WHAT TO WORK ON:
Start the copy at the line holding "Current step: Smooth" and continue it exactly through the last line of the entries, leaving out pictures and anything else.

PROVIDED ENTRIES:
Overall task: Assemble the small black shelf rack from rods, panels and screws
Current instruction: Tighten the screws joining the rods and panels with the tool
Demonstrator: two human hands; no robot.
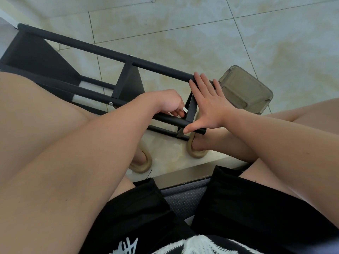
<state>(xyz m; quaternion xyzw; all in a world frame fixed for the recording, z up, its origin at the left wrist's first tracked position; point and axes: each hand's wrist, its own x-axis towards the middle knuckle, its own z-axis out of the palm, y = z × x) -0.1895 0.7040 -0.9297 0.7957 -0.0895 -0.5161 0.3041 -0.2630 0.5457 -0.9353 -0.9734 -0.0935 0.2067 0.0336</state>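
While the person is sitting above the tiled floor (183,33), the shelf rack (117,57) is lying on its side, its long axis running from far left to near right, so its right end is sitting directly under both hands. The right hand (207,101) is spreading flat, fingers straight, over the end panel (191,109), thumb touching the near rod (170,119). Just left of it, the left hand (170,103) is pinching a small white piece (184,109) against that panel, probably nearer the joint; whether it is a screw or a tool I cannot tell.
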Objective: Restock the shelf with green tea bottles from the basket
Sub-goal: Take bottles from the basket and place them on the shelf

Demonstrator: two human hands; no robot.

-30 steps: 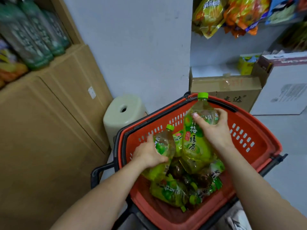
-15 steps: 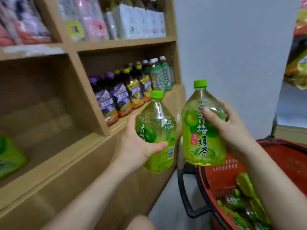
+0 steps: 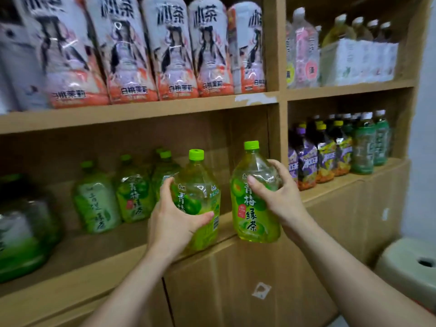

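Left hand [image 3: 175,223] wraps one green tea bottle [image 3: 200,201]; right hand [image 3: 278,197] grips a second bottle [image 3: 253,208] high on its shoulder. Both hang at the shelf [image 3: 141,234] lip, shelved bottles [image 3: 132,194] at 10 o'clock. We judge the risks: knocking that row, or setting down on the edge.

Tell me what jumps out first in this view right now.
Two green tea bottles held up at the shelf front: one in the left hand, one in the right hand. Behind them, matching green bottles stand in the lower compartment, and white-and-pink tea bottles line the shelf above.
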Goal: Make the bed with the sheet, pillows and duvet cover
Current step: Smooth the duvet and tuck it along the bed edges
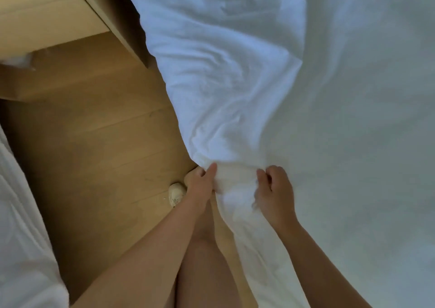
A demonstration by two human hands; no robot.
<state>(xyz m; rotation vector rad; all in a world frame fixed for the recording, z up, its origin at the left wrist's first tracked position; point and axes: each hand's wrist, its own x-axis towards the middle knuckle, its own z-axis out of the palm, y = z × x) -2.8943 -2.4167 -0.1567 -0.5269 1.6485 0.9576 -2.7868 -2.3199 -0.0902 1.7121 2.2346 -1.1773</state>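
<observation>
Person stands at the side of the bed [367, 157], looking straight down. Both hands are at the bed's near edge, close together but not touching. The left hand [201, 184] grips a bunched fold of the white sheet [230, 77], with the fingers wrapped under the cloth and the thumb [211, 167] pressed on top. The right hand [275, 192] is just beside it, fingers curled into the same bunch from the other side, clamped on the fabric; this area is a bit blurred.

From the hands, the sheet runs up the bed's left edge as a wrinkled, ridged band that hangs over the side toward the floor [98, 147]. The rest of the bed surface, to the right, lies flatter and smoother. More of the cloth drops below the hands, between the forearms.

The floor is wood plank. A light wooden nightstand [47, 18] stands at upper left, its corner against the hanging sheet. A pale shoe [176, 193] rests on the floor just left of the left wrist. A bare leg [202, 260] shows between the arms. More white bedding [21, 225] lies at lower left; I cannot tell which piece it is.
</observation>
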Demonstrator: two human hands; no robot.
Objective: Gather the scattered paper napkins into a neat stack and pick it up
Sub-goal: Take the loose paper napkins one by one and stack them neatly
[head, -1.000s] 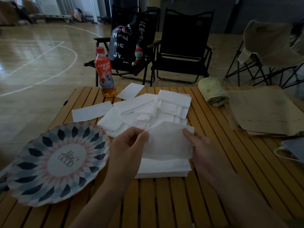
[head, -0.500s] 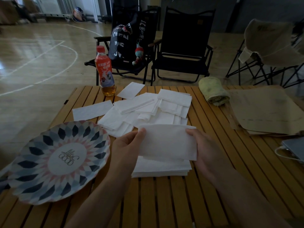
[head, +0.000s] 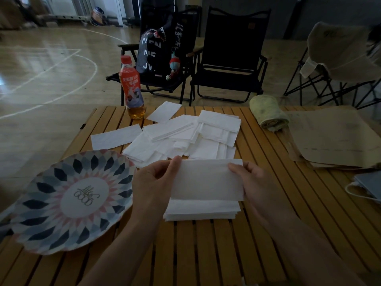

REPLY TO THE TASK:
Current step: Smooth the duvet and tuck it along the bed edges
A demonstration by two human hands; no robot.
<state>(xyz m; rotation vector rad; all in a world frame fixed for the recording, z up, its origin at the left wrist's first tracked position; point and axes: each hand's wrist, its own x-axis towards the middle knuckle, its own z-axis out of the palm, y = z × x) -2.8943 -2.4167 -0.1567 -0.5269 1.6485 0.9576 -2.7868 -2.3199 -0.0902 1.7121 2.2346 -1.1773</state>
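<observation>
Person stands at the side of the bed [367, 157], looking straight down. Both hands are at the bed's near edge, close together but not touching. The left hand [201, 184] grips a bunched fold of the white sheet [230, 77], with the fingers wrapped under the cloth and the thumb [211, 167] pressed on top. The right hand [275, 192] is just beside it, fingers curled into the same bunch from the other side, clamped on the fabric; this area is a bit blurred.

From the hands, the sheet runs up the bed's left edge as a wrinkled, ridged band that hangs over the side toward the floor [98, 147]. The rest of the bed surface, to the right, lies flatter and smoother. More of the cloth drops below the hands, between the forearms.

The floor is wood plank. A light wooden nightstand [47, 18] stands at upper left, its corner against the hanging sheet. A pale shoe [176, 193] rests on the floor just left of the left wrist. A bare leg [202, 260] shows between the arms. More white bedding [21, 225] lies at lower left; I cannot tell which piece it is.
</observation>
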Demonstrator: two human hands; no robot.
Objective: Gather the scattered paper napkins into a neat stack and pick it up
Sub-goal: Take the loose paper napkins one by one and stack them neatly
[head, -1.000s] 
[head, -0.500s] 
[head, +0.000s] 

What the exercise required is now complete.